Basically, a page generates some dynamic content, and I want to get that dynamic content, and not just the static html. I am not being able to do this with cURL. Help please.
-
1that's impossible using just curl...dandavis– dandavis2013-06-12 22:30:21 +00:00Commented Jun 12, 2013 at 22:30
-
You need to find out where to properly get it from. Likely, the js is either making an ajax call which you can curl to scrape the data or it's hardcoded in a js/html file that's loaded with the normal page load.Matt Berkowitz– Matt Berkowitz2013-06-12 22:58:50 +00:00Commented Jun 12, 2013 at 22:58
2 Answers
You can't with just cURL.
cURL will grab the specific raw (static) files from the site, but to get javascript generated content, you would have to put that content into a browser-like envirionment that supports javascript and all other host objects that the javascript uses so the script can run.
Then once the script runs, you would have to access the DOM to grab whatever content you wanted from it.
This is why most search engines don't index javascript-generated content. It's not easy.

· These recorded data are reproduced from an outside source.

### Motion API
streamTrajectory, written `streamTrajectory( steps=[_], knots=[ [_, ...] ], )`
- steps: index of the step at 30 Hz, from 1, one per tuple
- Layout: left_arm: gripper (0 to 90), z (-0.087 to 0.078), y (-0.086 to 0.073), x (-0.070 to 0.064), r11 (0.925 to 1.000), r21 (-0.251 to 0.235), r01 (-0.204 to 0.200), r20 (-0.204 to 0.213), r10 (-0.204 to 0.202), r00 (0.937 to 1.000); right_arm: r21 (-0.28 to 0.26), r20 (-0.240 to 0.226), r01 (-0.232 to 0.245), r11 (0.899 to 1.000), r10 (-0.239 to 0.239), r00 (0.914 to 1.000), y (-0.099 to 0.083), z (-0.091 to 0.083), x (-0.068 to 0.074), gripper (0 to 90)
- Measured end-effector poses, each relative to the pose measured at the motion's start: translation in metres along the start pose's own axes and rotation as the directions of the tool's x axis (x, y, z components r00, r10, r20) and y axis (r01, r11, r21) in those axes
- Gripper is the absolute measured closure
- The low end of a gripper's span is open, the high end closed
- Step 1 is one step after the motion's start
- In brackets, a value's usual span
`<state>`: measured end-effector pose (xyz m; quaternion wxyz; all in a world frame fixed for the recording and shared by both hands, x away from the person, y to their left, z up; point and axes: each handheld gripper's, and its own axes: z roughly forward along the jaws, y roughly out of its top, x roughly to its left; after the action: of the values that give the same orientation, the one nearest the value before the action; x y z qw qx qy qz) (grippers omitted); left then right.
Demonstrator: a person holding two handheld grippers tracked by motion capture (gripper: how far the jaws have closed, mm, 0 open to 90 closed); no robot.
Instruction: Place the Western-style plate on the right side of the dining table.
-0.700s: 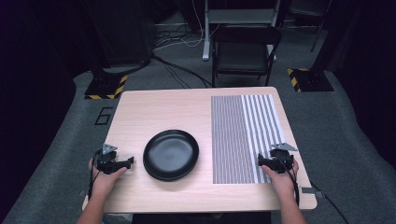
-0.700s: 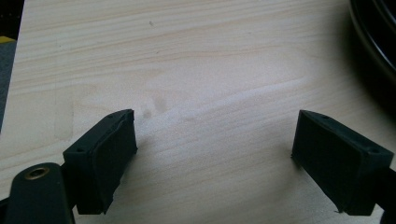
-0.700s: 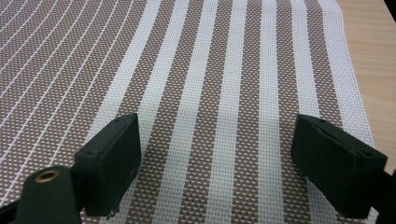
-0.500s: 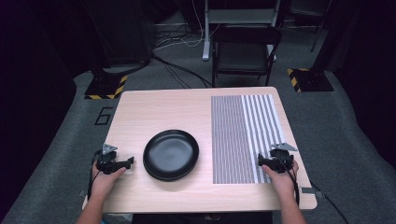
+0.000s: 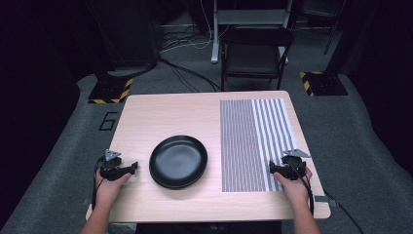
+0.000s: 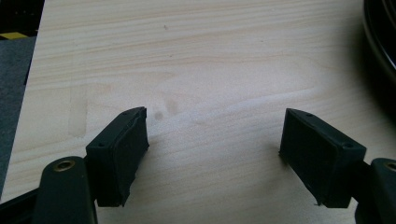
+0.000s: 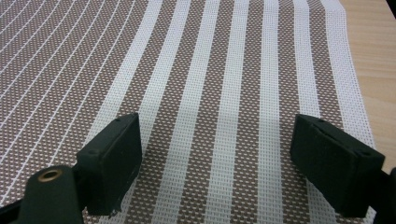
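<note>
Table: light wood, rectangular, on grey carpet; a dark folding chair stands beyond its far edge.

Placemat: woven, brown-and-white striped, covering the right part of the tabletop from far edge toward near edge (narrow stripes on its left half, broader ones on its right). In the right gripper view its mesh weave runs under both jaws, with bare wood at the upper right.

Plate: black, round, shallow, empty, on bare wood between the two grippers and just left of the placemat. Its dark rim cuts into the upper right corner of the left gripper view.

Left gripper: held in the left hand near the table's front left corner, pointing toward the plate, apart from it. Jaws spread wide, nothing between them but bare wood.

Right gripper: held in the right hand over the placemat's near right part. Jaws likewise parted wide, holding nothing.
</note>
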<state>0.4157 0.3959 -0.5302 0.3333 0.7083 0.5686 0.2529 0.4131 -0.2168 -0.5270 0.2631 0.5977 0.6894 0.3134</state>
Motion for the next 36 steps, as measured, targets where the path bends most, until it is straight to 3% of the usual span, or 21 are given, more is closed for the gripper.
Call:
streamTrajectory(
  steps=[3, 7, 8, 9, 12, 15, 18, 24, 31, 36],
  knots=[
    [23.6, 0.0, 0.0, 0.0, 1.0, -0.004, -0.003, 0.004, 0.003, 1.0, 0.0, 0.001, -0.003, 1.0, 0.003, 1.0, 0.0, 0.0, 0.0, 15.9],
    [31.1, -0.002, -0.001, 0.0, 1.0, -0.007, -0.001, 0.008, 0.001, 1.0, -0.008, 0.006, -0.008, 1.0, 0.008, 0.9999, 0.0, 0.0, 0.0, 17.9],
    [31.1, -0.002, -0.001, 0.001, 0.9999, -0.016, 0.004, 0.002, -0.004, 1.0, -0.008, 0.006, -0.008, 1.0, 0.008, 0.9999, 0.0, 0.0, 0.0, 17.9],
    [35.2, -0.004, 0.0, 0.002, 0.9993, -0.015, 0.034, 0.011, -0.034, 0.9994, -0.003, 0.006, -0.012, 1.0, 0.012, 0.9999, 0.0, -0.001, 0.0, 18.0],
    [42.5, -0.008, 0.001, 0.004, 0.997, 0.005, 0.078, 0.028, -0.078, 0.9966, -0.006, 0.01, -0.024, 1.0, 0.025, 0.9996, 0.001, -0.004, -0.001, 33.9],
    [47.7, -0.012, 0.001, 0.005, 0.9929, 0.025, 0.117, 0.043, -0.118, 0.9921, -0.004, 0.008, -0.085, 0.996, 0.085, 0.9964, 0.002, -0.007, -0.007, 44.3],
    [49.2, -0.016, 0.001, 0.004, 0.9926, 0.011, 0.121, 0.054, -0.121, 0.9912, 0.006, 0.008, -0.117, 0.993, 0.117, 0.9931, 0.003, -0.01, -0.009, 48.8],
    [50.4, -0.026, 0.003, 0.0, 0.9917, -0.022, 0.127, 0.072, -0.125, 0.9896, -0.022, -0.007, -0.072, 0.997, 0.072, 0.9974, 0.011, -0.019, 0.008, 49.2],
    [50.6, -0.035, 0.005, -0.002, 0.9854, -0.041, 0.165, 0.115, -0.159, 0.9805, -0.025, -0.03, -0.017, 1.0, 0.016, 0.9994, 0.016, -0.02, 0.026, 49.5],
    [51.1, -0.041, 0.007, -0.002, 0.9812, -0.051, 0.186, 0.126, -0.179, 0.9757, -0.031, -0.061, -0.01, 0.999, 0.008, 0.9981, 0.019, -0.021, 0.032, 50.8]
  ],
)
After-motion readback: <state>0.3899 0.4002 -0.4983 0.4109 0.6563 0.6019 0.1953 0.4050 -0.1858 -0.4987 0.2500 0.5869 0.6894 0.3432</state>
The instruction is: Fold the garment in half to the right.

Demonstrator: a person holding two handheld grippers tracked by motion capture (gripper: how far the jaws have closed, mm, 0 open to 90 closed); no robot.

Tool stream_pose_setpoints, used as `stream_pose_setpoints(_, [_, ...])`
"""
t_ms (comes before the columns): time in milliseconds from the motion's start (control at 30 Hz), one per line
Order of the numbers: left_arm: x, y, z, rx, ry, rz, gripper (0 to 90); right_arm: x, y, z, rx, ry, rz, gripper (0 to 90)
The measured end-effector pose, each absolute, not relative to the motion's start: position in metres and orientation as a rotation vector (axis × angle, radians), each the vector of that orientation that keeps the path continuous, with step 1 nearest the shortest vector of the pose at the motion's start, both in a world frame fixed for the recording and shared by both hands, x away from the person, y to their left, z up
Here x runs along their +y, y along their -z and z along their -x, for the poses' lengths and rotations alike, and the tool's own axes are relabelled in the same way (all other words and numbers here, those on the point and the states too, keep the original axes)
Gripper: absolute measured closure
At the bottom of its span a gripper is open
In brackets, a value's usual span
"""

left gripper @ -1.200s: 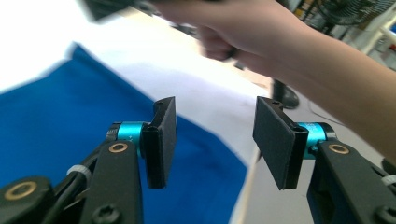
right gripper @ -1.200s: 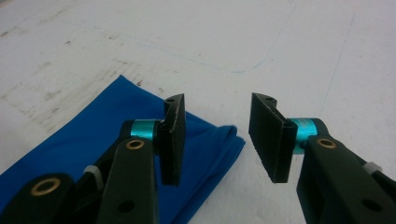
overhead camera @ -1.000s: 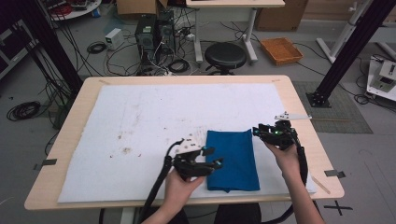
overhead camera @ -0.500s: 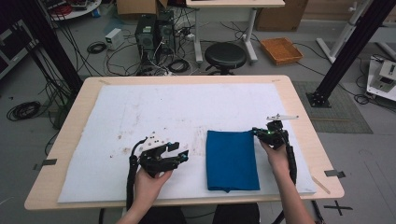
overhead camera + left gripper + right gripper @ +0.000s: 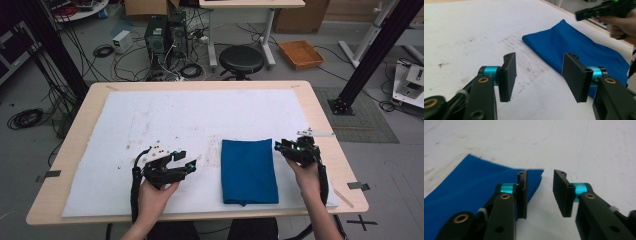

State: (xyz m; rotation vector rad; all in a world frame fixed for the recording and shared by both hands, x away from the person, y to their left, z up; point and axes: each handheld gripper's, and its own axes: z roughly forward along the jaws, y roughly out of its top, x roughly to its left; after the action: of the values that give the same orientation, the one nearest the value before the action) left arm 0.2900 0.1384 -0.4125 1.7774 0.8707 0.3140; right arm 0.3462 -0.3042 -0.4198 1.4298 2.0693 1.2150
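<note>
Both grippers gape empty: right gripper at the blue cloth's edge, left gripper well clear.

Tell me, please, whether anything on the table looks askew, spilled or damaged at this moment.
Nothing is badly wrong. The folded blue cloth lies flat and square on the white mat. The mat does carry dark specks and brownish stains left of centre. Both the left gripper and right gripper are open, holding nothing.

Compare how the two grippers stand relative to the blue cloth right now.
The left gripper hovers well apart from the blue cloth, jaws spread wide; the right gripper sits close beside the cloth's far right corner, jaws open less. Both are open and hold nothing.
</note>
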Motion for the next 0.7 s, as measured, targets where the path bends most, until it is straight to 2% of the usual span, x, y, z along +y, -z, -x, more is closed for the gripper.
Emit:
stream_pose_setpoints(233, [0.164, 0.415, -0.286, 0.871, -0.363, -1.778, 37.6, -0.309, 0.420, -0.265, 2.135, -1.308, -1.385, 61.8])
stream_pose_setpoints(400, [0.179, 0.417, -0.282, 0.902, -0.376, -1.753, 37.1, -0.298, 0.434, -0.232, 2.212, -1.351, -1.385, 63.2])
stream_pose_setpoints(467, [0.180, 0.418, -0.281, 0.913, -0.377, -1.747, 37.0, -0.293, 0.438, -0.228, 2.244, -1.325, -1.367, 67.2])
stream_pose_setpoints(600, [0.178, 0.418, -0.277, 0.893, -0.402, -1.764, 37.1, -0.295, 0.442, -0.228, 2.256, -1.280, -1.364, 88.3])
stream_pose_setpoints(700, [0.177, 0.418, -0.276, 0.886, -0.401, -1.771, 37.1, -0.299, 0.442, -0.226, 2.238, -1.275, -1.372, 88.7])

If this is one specific site that you're trying to gather info on, you may want to look into exactly how the site gets the data itself and see if you can't get the data directly from that source. For example, is the data embedded in JS in the page (in which case you can just parse out that JS) or is the JS obtained from an ajax call (in which case you can maybe just make that ajax call directly) or some other method.